▸ TO DO
Repeat, line for line, the entries below from the first line to the line containing "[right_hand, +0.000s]", counting both ends.

[[ SUPPLIED ENTRIES, beginning ]]

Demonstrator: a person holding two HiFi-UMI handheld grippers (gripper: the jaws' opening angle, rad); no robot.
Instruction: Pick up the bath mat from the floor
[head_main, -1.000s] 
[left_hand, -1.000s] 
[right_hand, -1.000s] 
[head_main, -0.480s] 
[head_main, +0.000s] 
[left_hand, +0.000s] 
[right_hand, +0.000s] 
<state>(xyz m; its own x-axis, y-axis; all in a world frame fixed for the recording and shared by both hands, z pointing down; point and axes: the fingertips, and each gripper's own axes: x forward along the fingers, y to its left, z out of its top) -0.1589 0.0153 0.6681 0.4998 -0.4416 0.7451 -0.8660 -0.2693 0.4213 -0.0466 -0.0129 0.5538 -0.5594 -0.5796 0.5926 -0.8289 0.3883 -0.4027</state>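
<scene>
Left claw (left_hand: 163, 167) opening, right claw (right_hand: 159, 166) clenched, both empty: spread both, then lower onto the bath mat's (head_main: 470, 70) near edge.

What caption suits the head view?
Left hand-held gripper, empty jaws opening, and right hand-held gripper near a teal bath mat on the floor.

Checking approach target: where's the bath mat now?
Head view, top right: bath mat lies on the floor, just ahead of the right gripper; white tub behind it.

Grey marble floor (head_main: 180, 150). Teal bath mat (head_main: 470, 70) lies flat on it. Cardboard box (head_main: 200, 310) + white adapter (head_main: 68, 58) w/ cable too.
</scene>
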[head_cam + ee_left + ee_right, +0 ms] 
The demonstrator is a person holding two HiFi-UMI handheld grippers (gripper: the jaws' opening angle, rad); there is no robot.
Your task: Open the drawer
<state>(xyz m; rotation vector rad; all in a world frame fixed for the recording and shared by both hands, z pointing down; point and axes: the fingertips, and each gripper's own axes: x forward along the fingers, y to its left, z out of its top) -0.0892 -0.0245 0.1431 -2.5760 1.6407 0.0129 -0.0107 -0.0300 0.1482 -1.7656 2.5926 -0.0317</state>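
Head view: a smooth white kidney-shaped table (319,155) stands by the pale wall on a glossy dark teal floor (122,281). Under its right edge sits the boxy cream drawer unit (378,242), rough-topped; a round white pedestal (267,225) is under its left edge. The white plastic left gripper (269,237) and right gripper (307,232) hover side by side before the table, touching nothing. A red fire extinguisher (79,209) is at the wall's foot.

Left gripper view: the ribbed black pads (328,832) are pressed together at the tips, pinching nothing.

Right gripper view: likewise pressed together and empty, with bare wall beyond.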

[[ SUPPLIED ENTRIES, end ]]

▸ REPLY
Demonstrator: a person holding two HiFi-UMI handheld grippers (gripper: the jaws' opening angle, rad); no robot.
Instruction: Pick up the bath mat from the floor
[head_main, -1.000s] 
[left_hand, -1.000s] 
[right_hand, -1.000s] 
[head_main, -0.480s] 
[head_main, +0.000s] 
[left_hand, +0.000s] 
[right_hand, +0.000s] 

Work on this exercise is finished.